Does anyone know how much it cost to receive a BER .

Has anyone used these guys - ' A-Rated Retrofitting Specialists ' or I wonder would a local Building Contractor be cheaper.

If the grant covers 30 % , then I presume the average cost for a typical hose would be around € 8,500 for the actual job.

It looks like there is also a grant of € 200 for this BER ... Building Energy Rating

This is what the Government website says :>

the typical payback period for each measure, arising from energy saved. 


*Measure*
*Grant rate*​*Typical net BER improvement*​*Typical payback (years)*​Roof Insulation
€250​10-20%​3-6​Cavity Wall Insulation
€400​15-20%​4-5​Internal Wall Insulation
€2,500​25-30%​7-10​External Wall Insulation
€4,000​25-30%​15-20​High efficiency boiler plus heating control upgrade
€700​25-30%​4-5​Heating control upgrade only
€500​15 -25%​4-5​Building Energy Rating
€200​​


----------



## Mynydd (8 Feb 2009)

It looks like double glazed windows is not included... That is a pity, we are thinking of getting them fitted.


----------



## Maximus152 (19 Apr 2009)

excellent, I will check this out asap.


----------



## allthedoyles (26 Apr 2009)

It says on the grant application form , that minimum grant amount for first application must be € 500 . 
Does this mean that I can apply for the wall insulation = €400 and Roof insulation = € 250 and I am now over the 500 euro limit .


----------



## allthedoyles (26 Apr 2009)

On the same topic of grants , I understand I can get a grant € 200 for a BER .

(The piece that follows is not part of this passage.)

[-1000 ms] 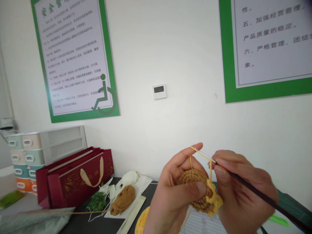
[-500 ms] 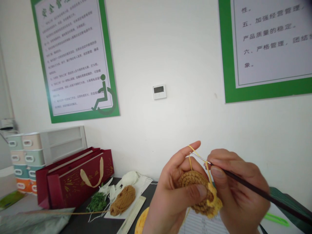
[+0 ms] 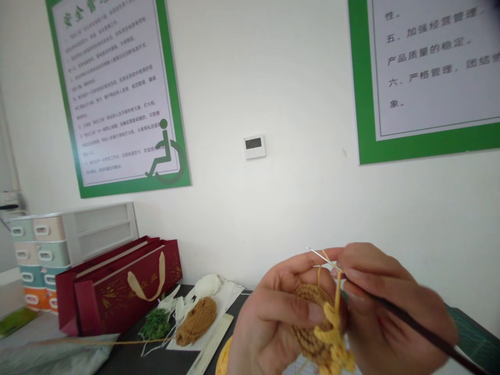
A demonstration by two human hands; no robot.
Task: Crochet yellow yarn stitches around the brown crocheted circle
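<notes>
My left hand point(image 3: 273, 317) is closed around a round crocheted piece point(image 3: 318, 333), brown in the middle with a yellow edge, thumb pressed on its front. Yellow yarn point(image 3: 336, 286) runs up from the piece to the hook. My right hand point(image 3: 385, 317) pinches a dark-handled crochet hook point(image 3: 394, 310); its metal tip points up and left, just above my left forefinger. Both hands are held up in front of the white wall, low in the view, right of centre.
On the dark table at the lower left lie a brown yarn skein point(image 3: 196, 320), green yarn point(image 3: 155, 324), white yarn point(image 3: 208, 285) and a ruler point(image 3: 211, 345). A red gift bag point(image 3: 117, 284) and pastel drawers point(image 3: 35, 255) stand behind. Green-framed posters point(image 3: 117, 94) hang on the wall.
Both hands have dropped lower and the crocheted piece has tilted down. My left forefinger has lowered, and the hook has swung round with a loop of yellow yarn on it.
</notes>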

Can anyone tell me how much I could expect to pay for this assessment , for a typical 3 bedroom town house ?


----------



## DavyJones (26 Apr 2009)

allthedoyles said:


> It says on the grant application form , that minimum grant amount for first application must be € 500 .
> Does this mean that I can apply for the wall insulation = €400 and Roof insulation = € 250 and I am now over the 500 euro limit .



Yes.



allthedoyles said:


> On the same topic of grants , I understand I can get a grant € 200 for a BER .
> 
> Can anyone tell me how much I could expect to pay for this assessment , for a typical 3 bedroom town house ?




€200 -€300 each visit.  You would need a before and after visit to be eligible for the assessment grant. BER assessment is not mandatory to recieve the insulation or boiler, heating controls grants.


----------



## sydthebeat (27 Apr 2009)

DavyJones said:


> €200 -€300 each visit.  You would need a before and after visit to be eligible for the assessment grant. BER assessment is not mandatory to recieve the insulation or boiler, heating controls grants.

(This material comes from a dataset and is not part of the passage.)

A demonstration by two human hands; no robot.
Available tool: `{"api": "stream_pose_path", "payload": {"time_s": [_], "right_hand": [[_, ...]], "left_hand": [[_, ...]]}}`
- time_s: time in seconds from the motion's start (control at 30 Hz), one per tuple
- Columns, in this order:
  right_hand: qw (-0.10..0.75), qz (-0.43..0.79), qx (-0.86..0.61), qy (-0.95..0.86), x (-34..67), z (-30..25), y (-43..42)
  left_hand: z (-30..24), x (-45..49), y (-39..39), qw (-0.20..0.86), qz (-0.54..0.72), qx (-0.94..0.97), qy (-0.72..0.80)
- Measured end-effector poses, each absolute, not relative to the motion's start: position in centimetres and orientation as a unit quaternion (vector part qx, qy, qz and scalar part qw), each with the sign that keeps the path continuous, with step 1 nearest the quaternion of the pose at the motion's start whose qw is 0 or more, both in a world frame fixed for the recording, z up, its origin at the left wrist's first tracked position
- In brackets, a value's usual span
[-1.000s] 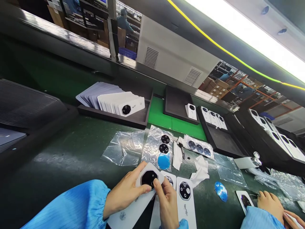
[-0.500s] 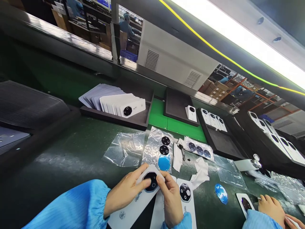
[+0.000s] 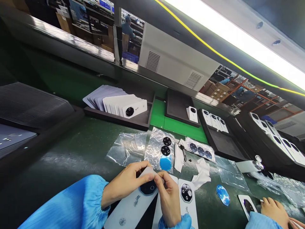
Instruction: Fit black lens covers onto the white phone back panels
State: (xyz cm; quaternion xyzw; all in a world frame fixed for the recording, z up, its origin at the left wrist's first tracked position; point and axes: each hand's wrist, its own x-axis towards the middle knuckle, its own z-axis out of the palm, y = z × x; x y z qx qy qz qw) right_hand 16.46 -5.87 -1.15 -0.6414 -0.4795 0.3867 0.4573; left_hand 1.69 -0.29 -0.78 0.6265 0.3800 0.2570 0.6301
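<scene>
My left hand point(image 3: 127, 183) grips the top end of a white phone back cover point(image 3: 133, 206) with a black octagonal camera plate point(image 3: 148, 188). My right hand point(image 3: 168, 197) pinches at the upper right edge of that plate, thumb and forefinger closed together on the cover. Two more white back covers lie beside it, one under my right hand and one point(image 3: 188, 202) to its right with a black lens plate. Just beyond my fingers lies a clear bag point(image 3: 160, 148) carrying two black lens plates and a blue round film point(image 3: 165, 163).
A dark tray point(image 3: 140, 121) of fanned white covers stands behind. More dark trays point(image 3: 224, 140) with covers lie to the right. An empty clear bag point(image 3: 126, 148), white wipes point(image 3: 201, 170), a blue film point(image 3: 222, 194) lie about. Another person's hand point(image 3: 274, 208) works at lower right.
My left thumb has slid off the camera plate to the cover's top edge. My right fingers have moved up to pinch at the plate's upper right. The view has shifted slightly.
</scene>
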Motion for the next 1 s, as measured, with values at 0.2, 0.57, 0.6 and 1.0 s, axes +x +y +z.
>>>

it shouldn't cost that much for both assessments... all the major work is done with the first visit ie site measurements, data collection etc...

the second visit will be a lot quicker as it will be checking what upgrades have occurred...

i can see many assessors doing these for the €200 grant alone... but on average id see them costing around the 300-350 mark...



			
				lex foutish said:
			
		

> Thanks Tester. I wonder could I source the insulation materials myself (eg. insulated plaster board, attic roof insulation etc.) and then get a registered plasterer/bulider etc to do the work under the scheme? I'm presuming that by sourcing it myself, I'd save a few bob overall.



lex, you must use REGISTERED SEI contractors in order to get the grant...


----------



## BarneyMc (28 Apr 2009)

allthedoyles said:


> On the same topic of grants , I understand I can get a grant € 200 for a BER .
> 
> Can anyone tell me how much I could expect to pay for this assessment , for a typical 3 bedroom town house ?


 
I'm getting my before and after plus cert for €250. Most quotes came in at €400 so shop around!!


----------



## TLC (28 Apr 2009)

I looked up the information on [broken link removed]
But before I ring them, could anyone advise if for wall insulation, do you have to do the whole house (sorry if this is a daft question) but we intended to dry-line my mother-in-laws house but because of cost involved were only going to do the downstairs kitchen & bedroom.  Perhaps because of the grant it would make more sense to do the entire house, although the other work involved to do that - plastering/decoration etc. may be prohibitive for us at this time.  Any suggestions - worth doing the whole house??


----------